>>>>

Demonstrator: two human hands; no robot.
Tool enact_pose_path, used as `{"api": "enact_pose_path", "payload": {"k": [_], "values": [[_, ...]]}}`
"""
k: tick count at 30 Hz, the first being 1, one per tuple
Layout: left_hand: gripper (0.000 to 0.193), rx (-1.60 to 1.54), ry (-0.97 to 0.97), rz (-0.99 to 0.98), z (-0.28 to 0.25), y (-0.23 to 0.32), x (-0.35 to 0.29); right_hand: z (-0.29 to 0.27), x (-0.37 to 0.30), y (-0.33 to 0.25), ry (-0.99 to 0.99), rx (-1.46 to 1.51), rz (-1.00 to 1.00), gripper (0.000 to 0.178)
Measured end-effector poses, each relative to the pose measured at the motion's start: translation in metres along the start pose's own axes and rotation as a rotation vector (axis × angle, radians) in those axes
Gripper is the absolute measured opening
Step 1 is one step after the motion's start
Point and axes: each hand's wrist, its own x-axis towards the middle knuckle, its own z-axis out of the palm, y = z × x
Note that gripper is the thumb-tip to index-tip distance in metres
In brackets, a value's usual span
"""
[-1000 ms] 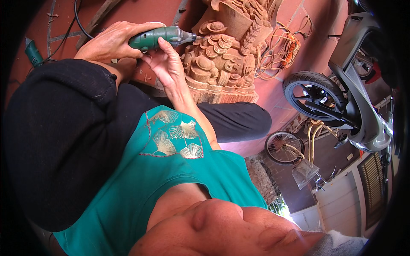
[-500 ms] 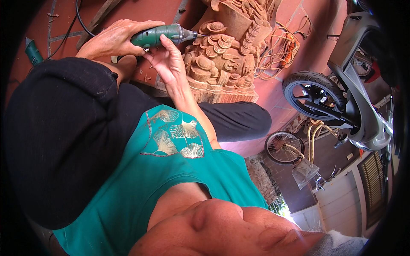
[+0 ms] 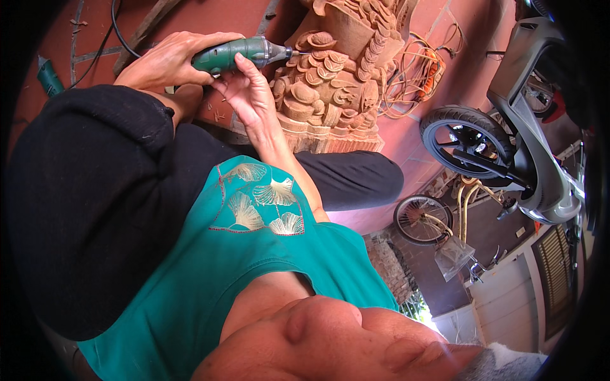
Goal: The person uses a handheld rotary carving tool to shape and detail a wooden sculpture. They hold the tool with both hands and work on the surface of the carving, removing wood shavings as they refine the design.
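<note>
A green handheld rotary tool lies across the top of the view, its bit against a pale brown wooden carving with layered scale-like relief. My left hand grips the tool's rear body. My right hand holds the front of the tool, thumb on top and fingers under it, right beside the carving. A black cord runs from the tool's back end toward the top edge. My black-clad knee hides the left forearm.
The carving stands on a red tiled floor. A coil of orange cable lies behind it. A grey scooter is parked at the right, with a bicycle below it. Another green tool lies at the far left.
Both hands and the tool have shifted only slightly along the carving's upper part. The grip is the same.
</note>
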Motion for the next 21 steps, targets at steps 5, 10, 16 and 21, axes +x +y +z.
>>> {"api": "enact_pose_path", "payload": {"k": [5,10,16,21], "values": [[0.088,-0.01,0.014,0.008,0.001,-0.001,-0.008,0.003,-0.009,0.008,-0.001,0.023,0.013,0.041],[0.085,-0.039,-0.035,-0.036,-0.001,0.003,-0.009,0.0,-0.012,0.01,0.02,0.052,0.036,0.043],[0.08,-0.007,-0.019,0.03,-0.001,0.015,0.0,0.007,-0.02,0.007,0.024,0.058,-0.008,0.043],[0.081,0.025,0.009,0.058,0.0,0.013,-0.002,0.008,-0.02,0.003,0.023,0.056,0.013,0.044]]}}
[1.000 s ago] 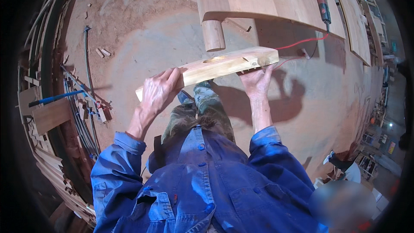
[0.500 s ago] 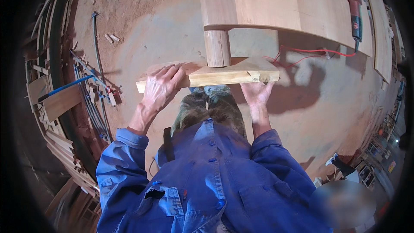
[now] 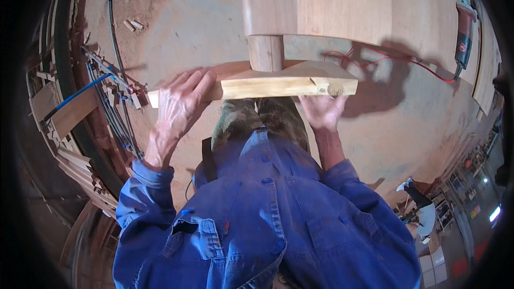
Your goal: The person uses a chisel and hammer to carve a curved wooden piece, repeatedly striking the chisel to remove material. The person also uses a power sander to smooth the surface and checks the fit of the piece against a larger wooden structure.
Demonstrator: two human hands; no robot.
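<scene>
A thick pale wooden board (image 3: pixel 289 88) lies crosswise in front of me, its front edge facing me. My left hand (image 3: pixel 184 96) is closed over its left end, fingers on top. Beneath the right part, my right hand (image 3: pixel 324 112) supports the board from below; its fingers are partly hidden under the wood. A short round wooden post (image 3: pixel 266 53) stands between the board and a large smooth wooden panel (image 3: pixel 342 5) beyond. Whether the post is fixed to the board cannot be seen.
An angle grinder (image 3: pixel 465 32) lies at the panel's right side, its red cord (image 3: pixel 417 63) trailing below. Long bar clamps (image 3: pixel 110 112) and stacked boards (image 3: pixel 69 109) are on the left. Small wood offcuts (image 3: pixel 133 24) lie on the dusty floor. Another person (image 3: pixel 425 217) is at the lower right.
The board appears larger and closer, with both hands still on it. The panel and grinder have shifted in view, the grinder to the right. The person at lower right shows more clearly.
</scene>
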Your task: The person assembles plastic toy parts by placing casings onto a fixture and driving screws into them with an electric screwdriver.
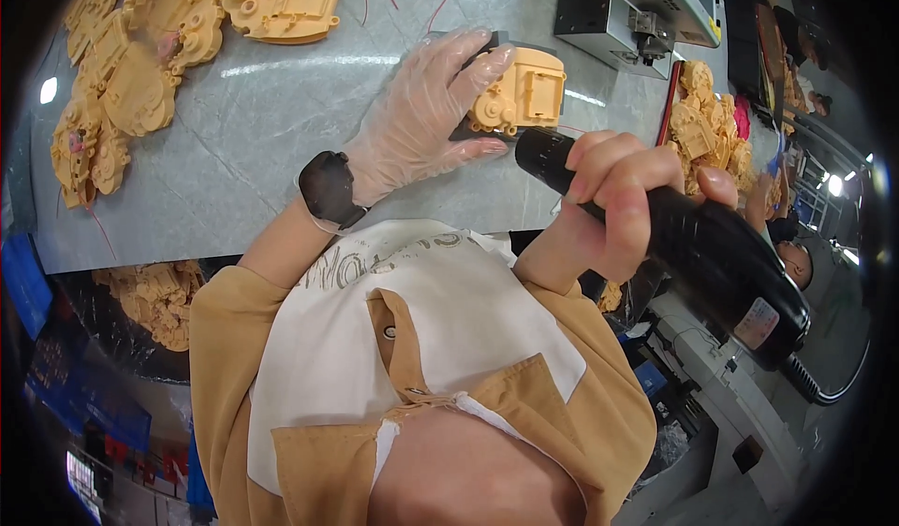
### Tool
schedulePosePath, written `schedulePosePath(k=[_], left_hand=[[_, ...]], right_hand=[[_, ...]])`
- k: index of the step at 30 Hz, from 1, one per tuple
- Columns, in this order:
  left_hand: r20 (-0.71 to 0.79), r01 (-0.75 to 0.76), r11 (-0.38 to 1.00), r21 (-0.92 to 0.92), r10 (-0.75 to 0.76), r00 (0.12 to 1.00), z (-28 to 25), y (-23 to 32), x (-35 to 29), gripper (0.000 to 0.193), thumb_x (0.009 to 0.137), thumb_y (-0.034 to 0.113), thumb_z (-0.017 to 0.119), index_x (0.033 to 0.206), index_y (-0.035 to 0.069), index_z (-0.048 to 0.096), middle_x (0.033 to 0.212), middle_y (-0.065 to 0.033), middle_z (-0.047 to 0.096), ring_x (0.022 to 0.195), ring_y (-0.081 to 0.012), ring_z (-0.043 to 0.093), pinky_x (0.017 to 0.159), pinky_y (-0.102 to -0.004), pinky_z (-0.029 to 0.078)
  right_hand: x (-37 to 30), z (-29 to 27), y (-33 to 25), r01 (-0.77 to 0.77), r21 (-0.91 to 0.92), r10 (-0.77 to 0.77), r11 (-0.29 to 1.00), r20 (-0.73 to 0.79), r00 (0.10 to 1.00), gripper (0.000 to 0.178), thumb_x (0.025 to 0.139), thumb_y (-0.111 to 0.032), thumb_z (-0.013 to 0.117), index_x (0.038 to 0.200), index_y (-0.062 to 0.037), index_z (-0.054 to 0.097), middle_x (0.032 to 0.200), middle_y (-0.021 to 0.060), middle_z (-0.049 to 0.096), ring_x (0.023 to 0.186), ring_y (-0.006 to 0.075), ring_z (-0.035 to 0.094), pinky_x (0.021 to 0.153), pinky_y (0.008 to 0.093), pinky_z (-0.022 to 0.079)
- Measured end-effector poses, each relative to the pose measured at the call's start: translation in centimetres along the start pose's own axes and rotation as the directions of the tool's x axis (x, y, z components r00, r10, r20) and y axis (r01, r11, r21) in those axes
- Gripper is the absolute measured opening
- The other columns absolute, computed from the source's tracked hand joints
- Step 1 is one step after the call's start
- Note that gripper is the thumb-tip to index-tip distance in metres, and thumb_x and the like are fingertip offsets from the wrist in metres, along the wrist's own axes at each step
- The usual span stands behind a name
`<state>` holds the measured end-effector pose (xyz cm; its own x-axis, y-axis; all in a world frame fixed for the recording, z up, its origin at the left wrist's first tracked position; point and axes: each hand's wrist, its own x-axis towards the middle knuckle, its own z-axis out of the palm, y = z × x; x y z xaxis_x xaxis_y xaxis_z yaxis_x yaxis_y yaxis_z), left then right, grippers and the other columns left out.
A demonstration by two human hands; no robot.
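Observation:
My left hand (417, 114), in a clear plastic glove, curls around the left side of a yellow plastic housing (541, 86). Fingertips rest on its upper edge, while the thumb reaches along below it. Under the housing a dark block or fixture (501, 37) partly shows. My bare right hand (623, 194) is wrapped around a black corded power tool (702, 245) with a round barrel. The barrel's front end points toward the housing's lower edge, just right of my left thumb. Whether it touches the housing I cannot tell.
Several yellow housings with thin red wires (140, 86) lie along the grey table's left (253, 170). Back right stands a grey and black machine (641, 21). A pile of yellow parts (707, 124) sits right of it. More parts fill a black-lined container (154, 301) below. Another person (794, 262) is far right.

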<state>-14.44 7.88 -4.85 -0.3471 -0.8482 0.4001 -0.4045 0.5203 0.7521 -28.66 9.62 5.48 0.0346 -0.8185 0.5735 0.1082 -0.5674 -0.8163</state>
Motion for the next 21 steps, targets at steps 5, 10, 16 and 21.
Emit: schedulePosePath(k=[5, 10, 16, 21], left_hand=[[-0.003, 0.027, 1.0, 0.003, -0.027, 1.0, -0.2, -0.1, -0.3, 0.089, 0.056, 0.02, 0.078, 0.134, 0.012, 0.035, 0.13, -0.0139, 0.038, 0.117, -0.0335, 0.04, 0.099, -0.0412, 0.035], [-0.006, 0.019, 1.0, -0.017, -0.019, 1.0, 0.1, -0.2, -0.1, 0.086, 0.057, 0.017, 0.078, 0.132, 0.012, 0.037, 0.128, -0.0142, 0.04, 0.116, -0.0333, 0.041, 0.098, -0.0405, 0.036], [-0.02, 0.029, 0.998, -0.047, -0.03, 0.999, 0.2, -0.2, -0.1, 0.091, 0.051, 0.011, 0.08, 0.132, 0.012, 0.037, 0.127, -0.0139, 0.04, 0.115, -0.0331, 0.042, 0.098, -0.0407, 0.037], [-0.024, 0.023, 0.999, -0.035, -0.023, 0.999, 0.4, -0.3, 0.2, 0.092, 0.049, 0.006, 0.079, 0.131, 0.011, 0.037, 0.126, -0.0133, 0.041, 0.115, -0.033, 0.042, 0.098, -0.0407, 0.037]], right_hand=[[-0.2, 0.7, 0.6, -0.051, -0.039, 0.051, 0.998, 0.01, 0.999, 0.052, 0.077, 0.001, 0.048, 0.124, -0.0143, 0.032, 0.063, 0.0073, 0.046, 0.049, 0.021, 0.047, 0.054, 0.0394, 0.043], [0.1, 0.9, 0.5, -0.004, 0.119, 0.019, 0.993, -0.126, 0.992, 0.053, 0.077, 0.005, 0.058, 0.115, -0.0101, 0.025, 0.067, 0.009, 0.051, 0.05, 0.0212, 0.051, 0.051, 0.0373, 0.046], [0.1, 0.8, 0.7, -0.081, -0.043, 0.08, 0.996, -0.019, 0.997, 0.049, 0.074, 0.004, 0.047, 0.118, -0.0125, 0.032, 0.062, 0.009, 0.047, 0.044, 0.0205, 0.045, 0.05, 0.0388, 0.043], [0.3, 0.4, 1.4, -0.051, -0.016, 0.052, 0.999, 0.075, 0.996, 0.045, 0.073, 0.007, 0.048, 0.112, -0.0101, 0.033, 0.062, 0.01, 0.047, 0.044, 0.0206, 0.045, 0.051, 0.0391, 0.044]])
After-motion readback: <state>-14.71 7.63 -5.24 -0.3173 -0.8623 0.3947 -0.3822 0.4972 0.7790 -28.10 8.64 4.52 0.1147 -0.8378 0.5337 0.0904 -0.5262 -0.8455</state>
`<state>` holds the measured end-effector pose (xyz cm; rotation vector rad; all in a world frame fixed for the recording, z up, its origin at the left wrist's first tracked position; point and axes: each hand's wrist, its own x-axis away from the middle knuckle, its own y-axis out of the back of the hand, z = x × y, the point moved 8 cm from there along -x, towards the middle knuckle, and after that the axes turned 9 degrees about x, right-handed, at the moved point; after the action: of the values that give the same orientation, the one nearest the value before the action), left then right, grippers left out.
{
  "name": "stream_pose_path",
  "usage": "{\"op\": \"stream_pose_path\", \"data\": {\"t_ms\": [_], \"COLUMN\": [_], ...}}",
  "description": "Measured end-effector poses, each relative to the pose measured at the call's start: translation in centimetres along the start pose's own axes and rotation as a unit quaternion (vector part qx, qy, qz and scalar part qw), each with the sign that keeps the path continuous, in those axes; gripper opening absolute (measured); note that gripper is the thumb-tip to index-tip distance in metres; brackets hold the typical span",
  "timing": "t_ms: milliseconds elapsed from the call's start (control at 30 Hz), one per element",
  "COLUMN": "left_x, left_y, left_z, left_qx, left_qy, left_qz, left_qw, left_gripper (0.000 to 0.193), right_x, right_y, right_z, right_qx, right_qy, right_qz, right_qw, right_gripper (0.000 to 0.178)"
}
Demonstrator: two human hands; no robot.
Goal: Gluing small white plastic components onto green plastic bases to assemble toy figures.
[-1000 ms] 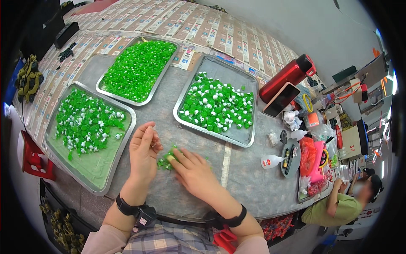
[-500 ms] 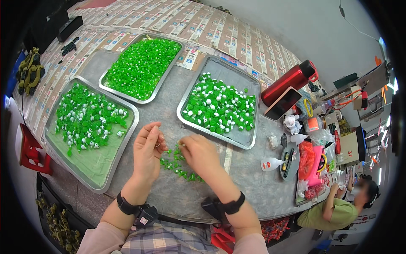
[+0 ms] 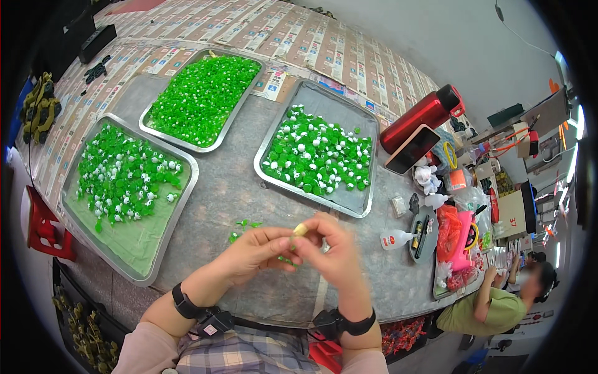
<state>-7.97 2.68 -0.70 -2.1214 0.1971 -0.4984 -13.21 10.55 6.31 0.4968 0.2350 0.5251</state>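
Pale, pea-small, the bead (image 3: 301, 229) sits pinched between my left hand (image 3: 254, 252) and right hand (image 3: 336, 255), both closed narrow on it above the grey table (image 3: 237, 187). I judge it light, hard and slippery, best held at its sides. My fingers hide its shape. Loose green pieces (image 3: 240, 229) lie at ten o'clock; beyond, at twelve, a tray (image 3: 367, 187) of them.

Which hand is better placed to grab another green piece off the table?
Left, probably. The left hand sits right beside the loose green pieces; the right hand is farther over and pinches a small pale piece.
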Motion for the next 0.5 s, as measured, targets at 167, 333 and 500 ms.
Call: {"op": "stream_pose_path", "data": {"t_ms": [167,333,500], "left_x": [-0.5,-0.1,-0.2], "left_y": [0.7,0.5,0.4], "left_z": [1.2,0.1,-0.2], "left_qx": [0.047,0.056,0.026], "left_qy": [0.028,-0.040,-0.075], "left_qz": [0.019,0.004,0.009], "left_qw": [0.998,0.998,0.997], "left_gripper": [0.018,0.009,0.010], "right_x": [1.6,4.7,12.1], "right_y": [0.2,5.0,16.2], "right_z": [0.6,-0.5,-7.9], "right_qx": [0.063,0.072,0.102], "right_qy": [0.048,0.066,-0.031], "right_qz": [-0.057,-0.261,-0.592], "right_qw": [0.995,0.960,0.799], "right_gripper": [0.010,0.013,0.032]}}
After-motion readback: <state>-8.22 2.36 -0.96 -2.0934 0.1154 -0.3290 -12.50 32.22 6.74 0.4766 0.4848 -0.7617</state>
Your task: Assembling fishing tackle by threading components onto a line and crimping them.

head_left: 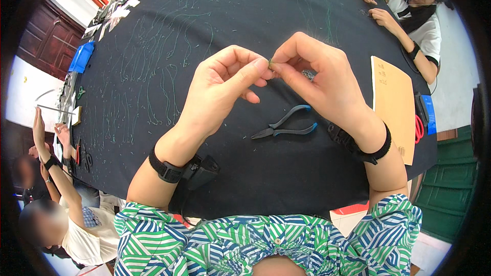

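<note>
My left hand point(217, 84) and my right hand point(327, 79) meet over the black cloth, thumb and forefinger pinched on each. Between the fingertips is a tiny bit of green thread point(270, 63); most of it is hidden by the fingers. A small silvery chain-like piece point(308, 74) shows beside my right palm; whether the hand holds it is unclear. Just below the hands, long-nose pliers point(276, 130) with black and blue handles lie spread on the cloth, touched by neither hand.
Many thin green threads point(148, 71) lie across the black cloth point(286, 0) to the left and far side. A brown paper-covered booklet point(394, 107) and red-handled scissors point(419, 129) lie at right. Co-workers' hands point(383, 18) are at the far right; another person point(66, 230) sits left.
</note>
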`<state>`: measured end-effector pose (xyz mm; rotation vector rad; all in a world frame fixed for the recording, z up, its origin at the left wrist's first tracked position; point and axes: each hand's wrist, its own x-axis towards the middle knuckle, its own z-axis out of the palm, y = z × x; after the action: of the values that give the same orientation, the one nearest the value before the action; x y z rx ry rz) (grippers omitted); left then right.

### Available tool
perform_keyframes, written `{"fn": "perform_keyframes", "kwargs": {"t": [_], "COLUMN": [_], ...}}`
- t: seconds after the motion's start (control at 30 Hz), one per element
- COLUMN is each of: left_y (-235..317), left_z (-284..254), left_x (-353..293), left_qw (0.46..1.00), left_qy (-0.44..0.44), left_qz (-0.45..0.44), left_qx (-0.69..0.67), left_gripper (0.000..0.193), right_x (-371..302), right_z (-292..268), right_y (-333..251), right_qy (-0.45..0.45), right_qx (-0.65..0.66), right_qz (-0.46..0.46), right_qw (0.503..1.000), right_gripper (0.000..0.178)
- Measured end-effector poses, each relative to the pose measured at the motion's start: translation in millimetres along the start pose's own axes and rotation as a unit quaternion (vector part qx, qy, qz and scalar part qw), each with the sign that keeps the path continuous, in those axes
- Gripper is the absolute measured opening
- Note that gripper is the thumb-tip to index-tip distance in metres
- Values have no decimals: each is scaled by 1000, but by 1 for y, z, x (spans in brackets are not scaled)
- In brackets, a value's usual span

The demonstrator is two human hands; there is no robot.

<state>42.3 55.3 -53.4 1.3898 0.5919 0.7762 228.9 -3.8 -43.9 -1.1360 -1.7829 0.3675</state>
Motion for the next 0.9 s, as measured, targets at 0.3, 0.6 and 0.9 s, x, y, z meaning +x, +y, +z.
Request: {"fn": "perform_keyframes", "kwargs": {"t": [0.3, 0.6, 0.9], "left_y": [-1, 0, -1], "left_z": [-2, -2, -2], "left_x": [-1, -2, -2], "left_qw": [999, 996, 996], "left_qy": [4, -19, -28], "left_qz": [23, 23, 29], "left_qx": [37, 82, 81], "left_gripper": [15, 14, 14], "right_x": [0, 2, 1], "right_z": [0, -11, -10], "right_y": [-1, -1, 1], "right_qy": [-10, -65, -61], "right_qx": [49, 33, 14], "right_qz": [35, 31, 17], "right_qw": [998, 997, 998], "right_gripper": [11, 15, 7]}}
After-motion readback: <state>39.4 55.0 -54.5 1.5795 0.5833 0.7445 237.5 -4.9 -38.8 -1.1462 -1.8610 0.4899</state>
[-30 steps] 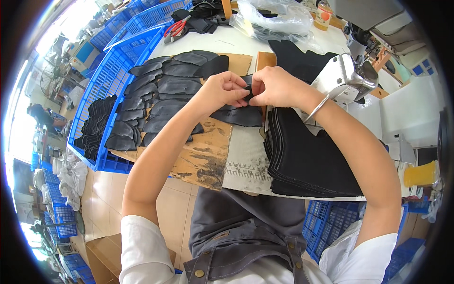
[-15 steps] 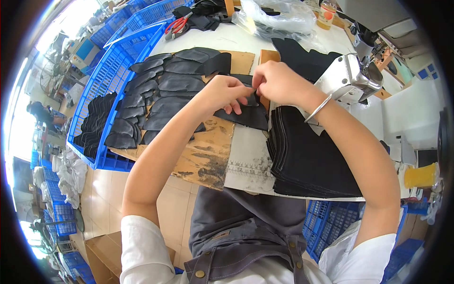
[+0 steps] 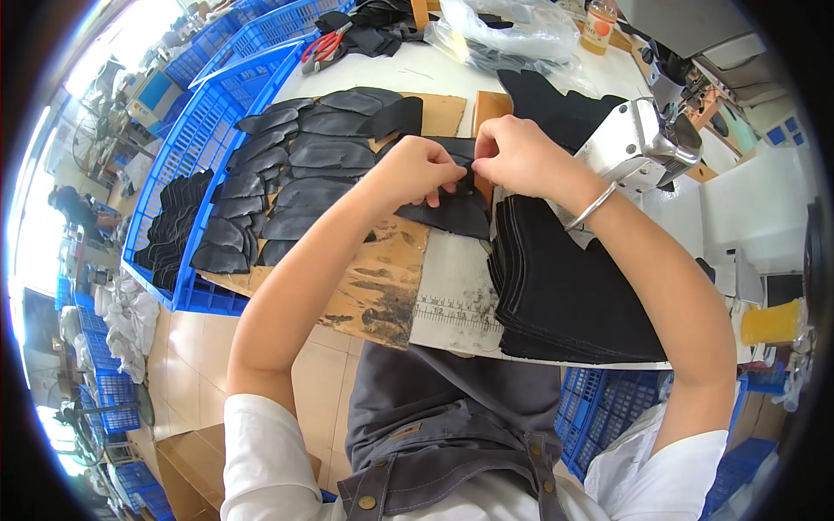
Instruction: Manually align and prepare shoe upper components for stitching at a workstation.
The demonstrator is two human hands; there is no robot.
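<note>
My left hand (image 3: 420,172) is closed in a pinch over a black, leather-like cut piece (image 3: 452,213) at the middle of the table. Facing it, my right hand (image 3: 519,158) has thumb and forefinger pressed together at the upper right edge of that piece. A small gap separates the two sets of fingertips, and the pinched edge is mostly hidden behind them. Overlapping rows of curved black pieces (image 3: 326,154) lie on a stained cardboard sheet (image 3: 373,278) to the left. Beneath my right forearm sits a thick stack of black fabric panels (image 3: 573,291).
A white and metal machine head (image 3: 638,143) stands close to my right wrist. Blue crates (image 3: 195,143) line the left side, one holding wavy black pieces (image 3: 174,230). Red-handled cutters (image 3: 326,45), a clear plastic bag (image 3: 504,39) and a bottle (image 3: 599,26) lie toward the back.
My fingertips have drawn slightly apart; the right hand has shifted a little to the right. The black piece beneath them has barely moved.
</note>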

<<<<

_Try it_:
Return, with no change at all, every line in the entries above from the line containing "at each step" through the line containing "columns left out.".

_Solution to the exercise_:
- Note that gripper is the thumb-tip to index-tip distance in metres, and thumb_x and the like are fingertip offsets from the wrist in metres, along the wrist's own axes at each step
- The usual span stands behind a name
`<state>` holds the measured end-effector pose (xyz cm; its own x-axis, y-axis; all in a world frame fixed for the recording, z up, its origin at the left wrist's first tracked position; point and axes: each hand's wrist, its own x-axis towards the middle knuckle, its own z-axis out of the palm, y = z × x; x y z xaxis_x xaxis_y xaxis_z yaxis_x yaxis_y yaxis_z), left then right, grippers and the other columns left out.

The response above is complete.